_Assignment_
Give back the records below exactly, omitting the pictures.

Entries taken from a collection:
════

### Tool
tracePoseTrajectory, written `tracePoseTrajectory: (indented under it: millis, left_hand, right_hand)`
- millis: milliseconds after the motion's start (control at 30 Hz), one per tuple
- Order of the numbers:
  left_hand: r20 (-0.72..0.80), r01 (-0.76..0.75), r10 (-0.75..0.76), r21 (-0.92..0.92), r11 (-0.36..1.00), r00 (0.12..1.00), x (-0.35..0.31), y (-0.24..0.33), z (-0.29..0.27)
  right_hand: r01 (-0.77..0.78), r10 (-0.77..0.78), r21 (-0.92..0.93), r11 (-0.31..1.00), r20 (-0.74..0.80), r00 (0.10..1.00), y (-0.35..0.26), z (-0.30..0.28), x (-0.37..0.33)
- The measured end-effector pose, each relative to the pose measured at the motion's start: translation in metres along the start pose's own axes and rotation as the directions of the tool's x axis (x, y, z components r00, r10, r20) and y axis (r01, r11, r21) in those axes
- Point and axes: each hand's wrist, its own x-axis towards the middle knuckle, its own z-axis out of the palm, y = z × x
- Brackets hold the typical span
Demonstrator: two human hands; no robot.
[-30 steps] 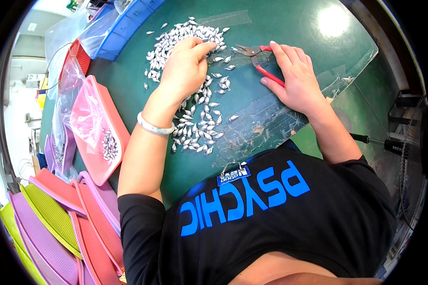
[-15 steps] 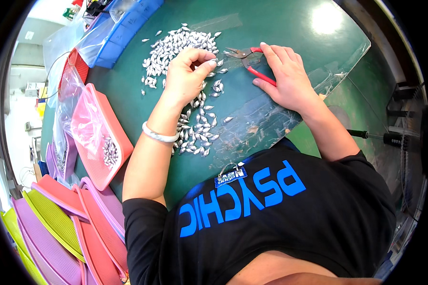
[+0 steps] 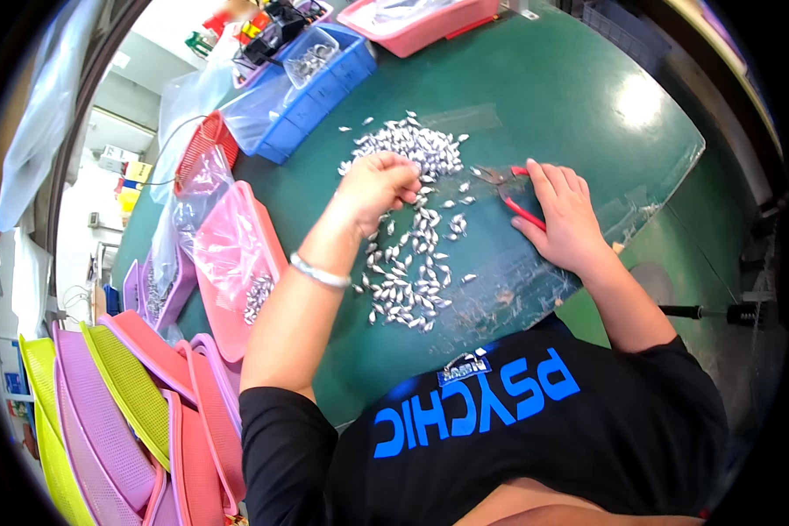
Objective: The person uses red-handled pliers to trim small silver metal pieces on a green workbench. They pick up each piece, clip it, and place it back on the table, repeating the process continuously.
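Hands: left point(image 3: 377, 191) curled by silver pieces point(image 3: 422, 144), right point(image 3: 567, 213) spanning red-handled pliers point(image 3: 523, 211)

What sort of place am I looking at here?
Probably a small workshop or factory workbench. Many small silvery pieces lie heaped on a worn green tabletop, the right hand holds red-handled pliers, and colourful plastic trays are gathered at the left.

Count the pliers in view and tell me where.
1: the red-handled pliers, held in the right hand, right of the silver pieces. Any under the pieces would be hidden.
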Motion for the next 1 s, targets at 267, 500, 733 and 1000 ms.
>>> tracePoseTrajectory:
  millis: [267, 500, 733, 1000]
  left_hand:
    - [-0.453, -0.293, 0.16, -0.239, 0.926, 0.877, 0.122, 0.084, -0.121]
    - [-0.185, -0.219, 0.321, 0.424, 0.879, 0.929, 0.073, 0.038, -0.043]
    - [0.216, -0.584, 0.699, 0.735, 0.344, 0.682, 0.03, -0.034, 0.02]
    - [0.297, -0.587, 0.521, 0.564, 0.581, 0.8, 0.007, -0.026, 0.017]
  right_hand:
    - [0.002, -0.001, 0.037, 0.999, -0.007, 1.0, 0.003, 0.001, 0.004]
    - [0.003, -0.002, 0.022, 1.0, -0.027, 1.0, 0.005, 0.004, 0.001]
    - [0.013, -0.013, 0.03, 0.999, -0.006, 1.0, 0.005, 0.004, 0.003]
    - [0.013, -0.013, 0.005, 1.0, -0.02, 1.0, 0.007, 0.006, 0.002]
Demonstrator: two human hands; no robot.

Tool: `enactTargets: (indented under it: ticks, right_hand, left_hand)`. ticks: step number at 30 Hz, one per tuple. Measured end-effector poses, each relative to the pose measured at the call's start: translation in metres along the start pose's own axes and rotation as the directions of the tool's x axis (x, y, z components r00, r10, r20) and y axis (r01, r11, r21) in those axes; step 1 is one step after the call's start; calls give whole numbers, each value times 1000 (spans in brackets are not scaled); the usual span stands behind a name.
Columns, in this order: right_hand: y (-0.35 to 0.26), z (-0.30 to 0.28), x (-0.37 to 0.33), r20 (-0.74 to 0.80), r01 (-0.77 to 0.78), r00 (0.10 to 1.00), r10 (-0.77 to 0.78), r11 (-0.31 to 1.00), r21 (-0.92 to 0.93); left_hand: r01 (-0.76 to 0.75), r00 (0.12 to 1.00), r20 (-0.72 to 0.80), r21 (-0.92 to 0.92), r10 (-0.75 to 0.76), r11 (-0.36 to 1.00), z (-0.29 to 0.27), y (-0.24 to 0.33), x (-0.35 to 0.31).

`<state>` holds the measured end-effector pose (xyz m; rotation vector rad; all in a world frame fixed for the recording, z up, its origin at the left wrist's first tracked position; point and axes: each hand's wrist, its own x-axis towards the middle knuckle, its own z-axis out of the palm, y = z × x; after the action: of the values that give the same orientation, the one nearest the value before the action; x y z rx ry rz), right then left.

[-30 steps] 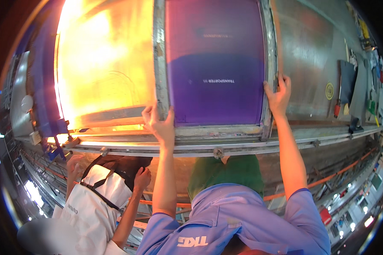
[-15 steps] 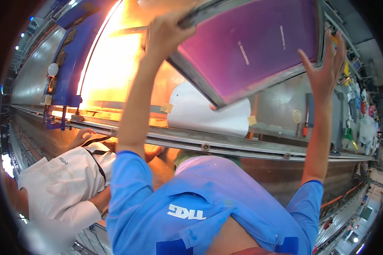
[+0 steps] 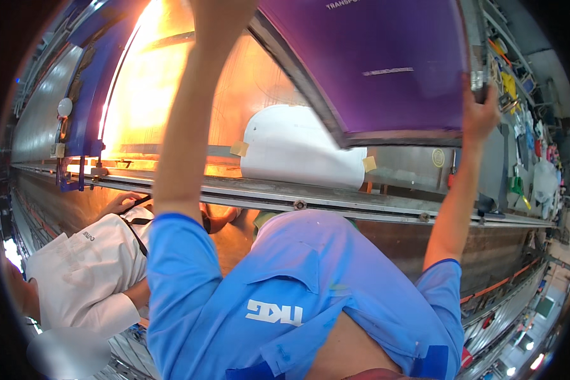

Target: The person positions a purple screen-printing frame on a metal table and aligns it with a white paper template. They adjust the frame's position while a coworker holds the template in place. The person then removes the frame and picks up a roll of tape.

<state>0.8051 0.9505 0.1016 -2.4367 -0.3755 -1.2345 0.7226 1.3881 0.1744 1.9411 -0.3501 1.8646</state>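
A smooth, flat purple screen [image 3: 392, 60] with a hard, scuffed grey frame [image 3: 392, 138] is between the two hands, tilted over the shiny bench [image 3: 250, 82]. Its corner covers a bit of a round-cornered white sheet [image 3: 291, 149], which lies below the hands with yellow tape [image 3: 239, 149] at its sides. The right hand [image 3: 481, 113] curls tight on the frame's side. The left hand [image 3: 225, 9] is cut off, so I can't tell its grip.

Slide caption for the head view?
Right hand grips a purple framed screen by its edge; a white sheet lies on the metal bench.
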Motion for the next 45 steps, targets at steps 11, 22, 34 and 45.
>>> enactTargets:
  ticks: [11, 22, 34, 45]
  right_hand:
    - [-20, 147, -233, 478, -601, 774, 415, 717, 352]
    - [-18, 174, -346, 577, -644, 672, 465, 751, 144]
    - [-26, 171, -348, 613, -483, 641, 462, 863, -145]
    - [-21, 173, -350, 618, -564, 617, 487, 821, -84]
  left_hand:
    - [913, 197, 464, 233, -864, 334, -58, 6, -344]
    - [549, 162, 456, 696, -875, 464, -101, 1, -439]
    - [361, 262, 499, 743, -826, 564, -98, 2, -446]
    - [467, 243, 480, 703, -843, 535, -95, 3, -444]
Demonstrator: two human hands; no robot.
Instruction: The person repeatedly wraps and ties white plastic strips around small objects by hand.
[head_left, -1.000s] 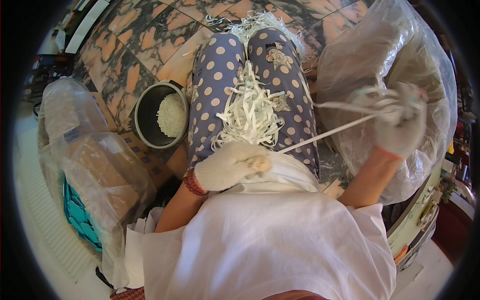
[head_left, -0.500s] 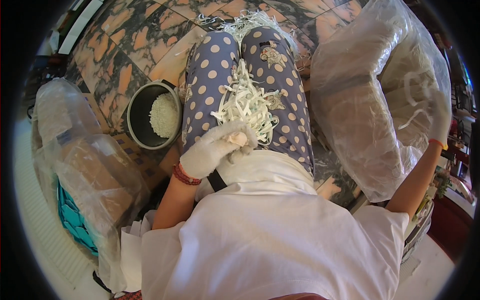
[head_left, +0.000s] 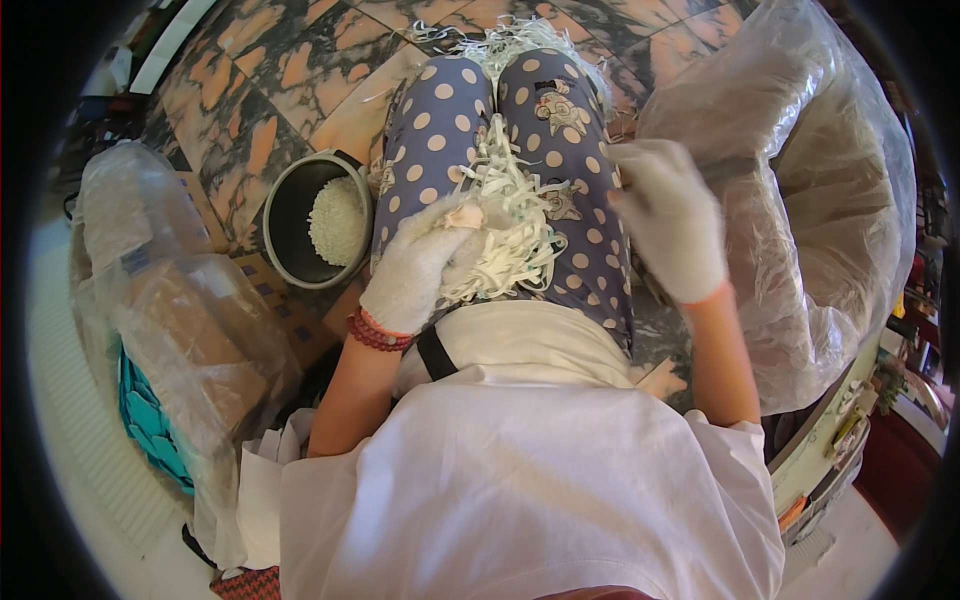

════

_Answer section_
### Tool
tracePoseTrajectory, written `tracePoseTrajectory: (indented under it: millis, left_hand, right_hand)`
- millis: milliseconds after the motion's start (control at 30 Hz), one per tuple
- Order of the numbers:
  left_hand: r20 (-0.72..0.80), r01 (-0.76..0.75), r10 (-0.75..0.76), r21 (-0.92..0.92), r11 (-0.36..1.00), r00 (0.12..1.00), x (-0.35..0.31), y (-0.24..0.33), z (-0.29..0.27)
  right_hand: r01 (-0.77..0.78), r10 (-0.77..0.78), r21 (-0.92..0.93), r11 (-0.31..1.00), r20 (-0.74..0.80), r00 (0.10..1.00), y (-0.35..0.26), z (-0.30..0.28), x (-0.37..0.33)
- The measured end-effector pose, each relative to the pose measured at the motion's start: translation in metres along the start pose's own axes and rotation as the directions of the tool's x axis (x, y, z components r00, r10, r20) and y axis (r01, r11, r21) in those axes
- Point and axes: each hand's wrist, its own x-axis towards the middle knuckle, its own z-axis out of the palm, y = z × x
- Brackets hold the typical span
Demonstrator: two human hands; no robot.
[-30 steps] 
[-15 steps] 
[+0 steps] 
Objective: The person uses red-handled pliers to trim small silver metal pieces on a green workbench. They pick up each piece, clip it, and place it back on the table, repeating the process continuously.
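Hands: left point(image 3: 377, 191) curled by silver pieces point(image 3: 422, 144), right point(image 3: 567, 213) spanning red-handled pliers point(image 3: 523, 211)

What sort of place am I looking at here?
Probably a small workshop or factory workbench. Many small silvery pieces lie heaped on a worn green tabletop, the right hand holds red-handled pliers, and colourful plastic trays are gathered at the left.

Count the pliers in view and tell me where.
1: the red-handled pliers, held in the right hand, right of the silver pieces. Any under the pieces would be hidden.
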Motion for the next 1 s, targets at 267, 500, 733 and 1000 ms.
>>> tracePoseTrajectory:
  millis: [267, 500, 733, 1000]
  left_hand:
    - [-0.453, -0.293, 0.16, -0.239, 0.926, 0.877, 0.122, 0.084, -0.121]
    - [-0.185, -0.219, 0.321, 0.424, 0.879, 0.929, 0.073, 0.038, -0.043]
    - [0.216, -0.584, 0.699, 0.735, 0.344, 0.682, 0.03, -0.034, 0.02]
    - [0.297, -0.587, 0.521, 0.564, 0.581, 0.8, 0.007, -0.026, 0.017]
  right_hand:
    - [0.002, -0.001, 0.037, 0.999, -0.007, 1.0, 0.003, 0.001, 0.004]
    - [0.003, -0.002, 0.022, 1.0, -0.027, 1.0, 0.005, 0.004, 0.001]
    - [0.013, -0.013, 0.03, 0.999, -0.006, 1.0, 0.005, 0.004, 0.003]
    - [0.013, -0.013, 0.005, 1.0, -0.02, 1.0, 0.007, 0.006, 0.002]
Demonstrator: two human hands; no robot.

Tool: `enactTargets: (indented under it: ticks, right_hand, left_hand)`. ticks: step number at 30 Hz, one per tuple. Measured end-effector poses, each relative to the pose measured at the call's start: translation in metres along the start pose's own axes and rotation as the directions of the tool's x axis (x, y, z components r00, r10, r20) and y axis (r01, r11, r21) in those axes; step 1 is one step after the call's start; calls give whole numbers, each value times 1000 (spans in brackets are not scaled); the usual span stands behind a name.
Columns, in this order: right_hand: y (-0.35 to 0.26), z (-0.30 to 0.28), x (-0.37 to 0.33), r20 (-0.74 to 0.80), r01 (-0.77 to 0.78), r00 (0.10 to 1.00), r10 (-0.77 to 0.78), r11 (-0.31 to 1.00), r21 (-0.92 to 0.93); left_hand: r01 (-0.76 to 0.75), r00 (0.12 to 1.00), r20 (-0.72 to 0.80), r21 (-0.92 to 0.92), r10 (-0.75 to 0.76), r11 (-0.36 to 1.00), z (-0.29 to 0.27), y (-0.24 to 0.33), x (-0.35 to 0.31).

`<state>` holds the measured end-effector pose (xyz m; rotation vector rad; all in a world frame fixed for the recording, z up, its origin at the left wrist's first tracked position; point and axes: each hand's wrist, its own x-axis towards the middle knuckle, its own z-axis out of the palm, y = z × x; after the action: of the values that give the same orientation, the one nearest the value before the action; x y z rx ry rz), right then left.

[-30 steps] 
[-15 steps] 
[+0 steps] 

Target: The person positions a purple screen-printing frame on a metal table and aligns it with a white paper template. They adjust the frame's position while a coworker holds the template in place. The person then removes the frame and picks up a roll of tape.

<state>0.8051 0.9505 0.1016 -2.4367 -0.3755 -1.2345 0.7226 1.3881 0.1744 1.9411 -0.3501 1.8646</state>
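A smooth, flat purple screen [image 3: 392, 60] with a hard, scuffed grey frame [image 3: 392, 138] is between the two hands, tilted over the shiny bench [image 3: 250, 82]. Its corner covers a bit of a round-cornered white sheet [image 3: 291, 149], which lies below the hands with yellow tape [image 3: 239, 149] at its sides. The right hand [image 3: 481, 113] curls tight on the frame's side. The left hand [image 3: 225, 9] is cut off, so I can't tell its grip.

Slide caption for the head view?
Right hand grips a purple framed screen by its edge; a white sheet lies on the metal bench.
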Motion for the next 45 steps, targets at steps 11, 22, 34 and 45.
>>> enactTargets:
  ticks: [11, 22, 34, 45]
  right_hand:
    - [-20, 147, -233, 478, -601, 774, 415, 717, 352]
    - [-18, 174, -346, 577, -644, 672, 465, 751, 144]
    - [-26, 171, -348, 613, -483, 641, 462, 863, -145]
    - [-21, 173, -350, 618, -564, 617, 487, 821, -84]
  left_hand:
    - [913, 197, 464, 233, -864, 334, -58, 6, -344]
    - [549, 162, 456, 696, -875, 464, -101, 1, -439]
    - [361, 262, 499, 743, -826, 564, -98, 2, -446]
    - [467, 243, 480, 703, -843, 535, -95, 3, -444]
Demonstrator: two human hands; no robot.
Instruction: The person repeatedly wraps and ties white plastic strips around small objects by hand.
[head_left, -1.000s] 
[head_left, -0.500s] 
[head_left, +0.000s] 

No more work is left in this exercise.